* _Exercise aim_
Beginning with the line that has "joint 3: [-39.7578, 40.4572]" and ending with the line that has "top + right", retype the entries below exactly, except for the pictures.

[Material to process Boundary: Start]

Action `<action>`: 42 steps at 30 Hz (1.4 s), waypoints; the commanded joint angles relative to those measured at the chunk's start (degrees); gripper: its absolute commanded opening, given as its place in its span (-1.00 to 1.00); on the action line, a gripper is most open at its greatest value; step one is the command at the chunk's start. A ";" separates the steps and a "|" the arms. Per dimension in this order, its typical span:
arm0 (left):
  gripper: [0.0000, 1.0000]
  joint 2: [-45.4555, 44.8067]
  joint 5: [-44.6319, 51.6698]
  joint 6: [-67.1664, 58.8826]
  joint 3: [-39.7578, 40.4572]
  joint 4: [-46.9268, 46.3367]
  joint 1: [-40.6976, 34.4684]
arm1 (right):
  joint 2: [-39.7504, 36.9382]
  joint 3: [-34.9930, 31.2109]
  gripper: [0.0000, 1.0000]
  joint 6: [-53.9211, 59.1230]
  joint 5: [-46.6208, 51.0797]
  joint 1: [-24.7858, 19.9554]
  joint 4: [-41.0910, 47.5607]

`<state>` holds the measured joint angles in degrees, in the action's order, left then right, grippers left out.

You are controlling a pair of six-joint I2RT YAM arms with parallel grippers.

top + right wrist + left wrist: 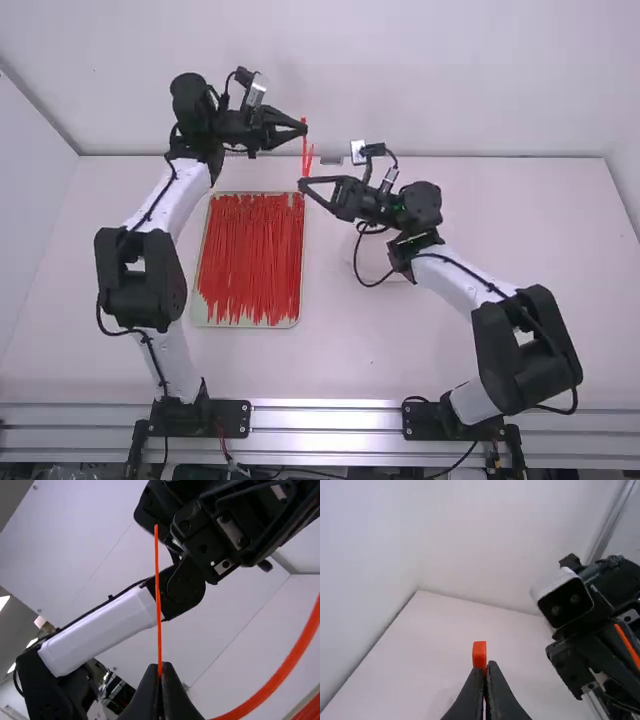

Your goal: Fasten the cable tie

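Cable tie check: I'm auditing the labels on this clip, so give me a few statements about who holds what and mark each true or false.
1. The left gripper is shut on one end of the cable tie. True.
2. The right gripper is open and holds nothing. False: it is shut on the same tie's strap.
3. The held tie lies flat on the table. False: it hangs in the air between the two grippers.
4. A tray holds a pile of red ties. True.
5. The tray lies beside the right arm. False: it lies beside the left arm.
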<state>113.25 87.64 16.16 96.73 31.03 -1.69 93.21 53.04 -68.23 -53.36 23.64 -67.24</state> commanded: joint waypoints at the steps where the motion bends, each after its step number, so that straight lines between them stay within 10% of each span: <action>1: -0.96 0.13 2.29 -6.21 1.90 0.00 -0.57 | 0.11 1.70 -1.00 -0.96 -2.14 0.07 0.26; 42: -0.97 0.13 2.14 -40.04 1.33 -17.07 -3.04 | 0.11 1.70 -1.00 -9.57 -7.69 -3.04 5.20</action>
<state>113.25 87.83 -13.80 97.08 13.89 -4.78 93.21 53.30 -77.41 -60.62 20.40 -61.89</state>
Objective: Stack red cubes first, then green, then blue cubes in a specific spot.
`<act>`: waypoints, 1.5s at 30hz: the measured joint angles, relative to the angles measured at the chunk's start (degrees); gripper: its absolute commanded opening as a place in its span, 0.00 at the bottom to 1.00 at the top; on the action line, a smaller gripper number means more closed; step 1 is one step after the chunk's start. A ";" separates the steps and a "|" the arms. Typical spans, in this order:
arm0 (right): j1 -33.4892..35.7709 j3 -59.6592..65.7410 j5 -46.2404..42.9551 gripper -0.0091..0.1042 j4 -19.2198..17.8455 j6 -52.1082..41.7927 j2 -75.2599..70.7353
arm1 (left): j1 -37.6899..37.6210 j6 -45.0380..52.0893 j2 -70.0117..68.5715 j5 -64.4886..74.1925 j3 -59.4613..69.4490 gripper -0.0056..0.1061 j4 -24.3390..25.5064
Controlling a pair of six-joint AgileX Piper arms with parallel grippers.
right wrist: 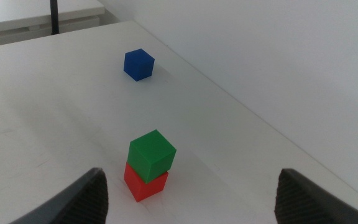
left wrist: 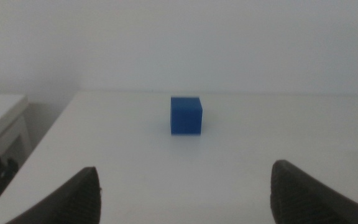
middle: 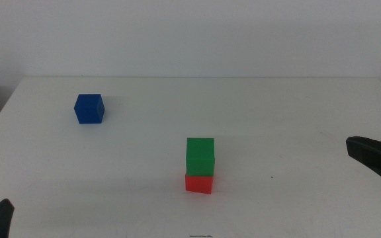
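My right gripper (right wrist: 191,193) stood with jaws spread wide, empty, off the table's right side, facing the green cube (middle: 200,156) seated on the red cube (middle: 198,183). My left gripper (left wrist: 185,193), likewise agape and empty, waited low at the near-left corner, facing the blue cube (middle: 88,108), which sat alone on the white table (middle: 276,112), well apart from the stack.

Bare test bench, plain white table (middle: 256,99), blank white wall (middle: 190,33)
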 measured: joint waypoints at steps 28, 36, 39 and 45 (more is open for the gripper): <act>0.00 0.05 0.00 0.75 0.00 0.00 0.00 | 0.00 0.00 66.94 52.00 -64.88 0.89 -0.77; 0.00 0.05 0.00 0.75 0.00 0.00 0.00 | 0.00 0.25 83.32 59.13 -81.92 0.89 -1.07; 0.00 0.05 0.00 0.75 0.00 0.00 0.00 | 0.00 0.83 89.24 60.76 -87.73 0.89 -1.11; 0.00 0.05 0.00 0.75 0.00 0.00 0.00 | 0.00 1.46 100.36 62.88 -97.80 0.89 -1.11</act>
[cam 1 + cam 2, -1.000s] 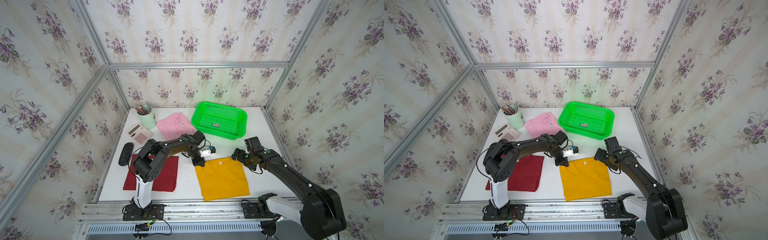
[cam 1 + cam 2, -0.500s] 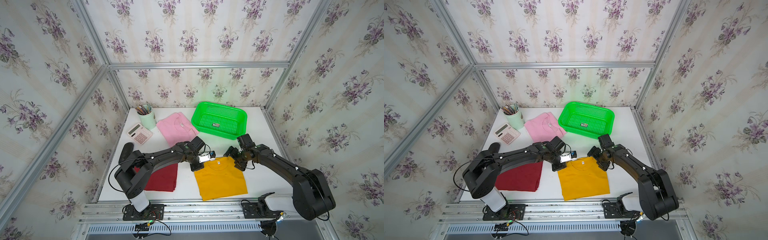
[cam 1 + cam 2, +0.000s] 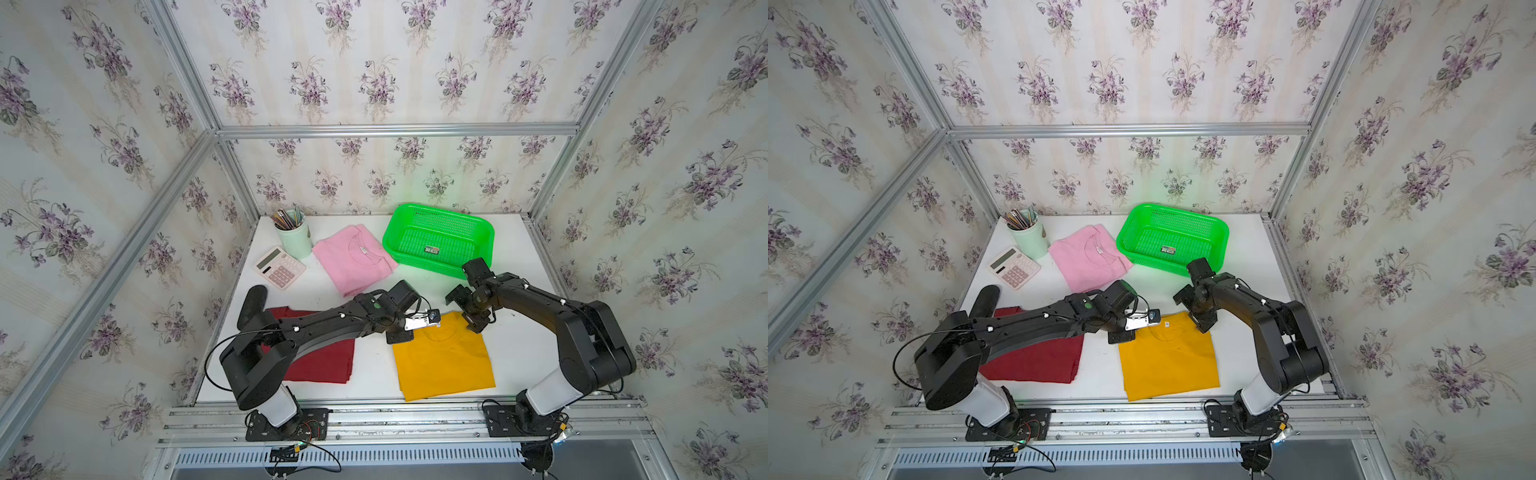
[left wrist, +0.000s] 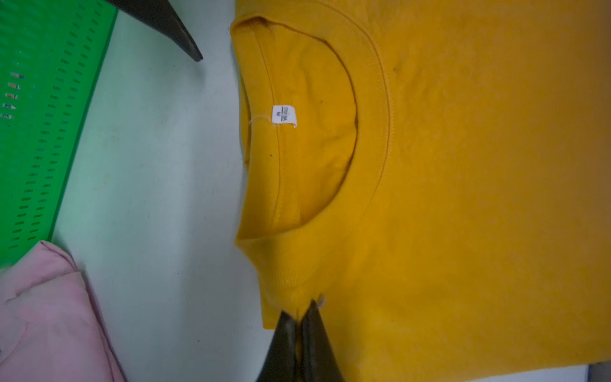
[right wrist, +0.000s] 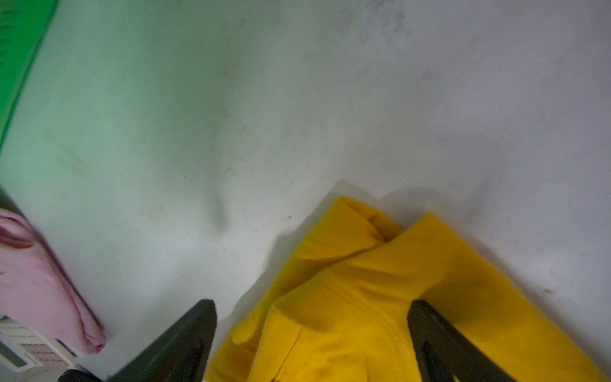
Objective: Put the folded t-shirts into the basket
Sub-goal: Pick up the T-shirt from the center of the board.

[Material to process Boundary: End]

* _Solution below_
  joint 3: [-39.7578, 40.4572]
  joint 4: [-46.9268, 46.3367]
  joint 1: [-40.6976, 34.4684]
arm1 (right):
  joint 2: [-39.7504, 36.9382]
  joint 3: [-34.9930, 31.2109]
  gripper: [0.0000, 1.0000]
  joint 6: [-53.9211, 59.1230]
  joint 5: [-46.6208, 51.0797]
  joint 1: [-24.7858, 19.9554]
  joint 4: [-41.0910, 47.5607]

`<state>` holds the measured joint angles in degrees, in the action's order, left then right, grippers left out.

You are controlling a pair of six-joint I2RT YAM arms with parallel grippers.

top + right wrist + left wrist: 

The output contains nothing further.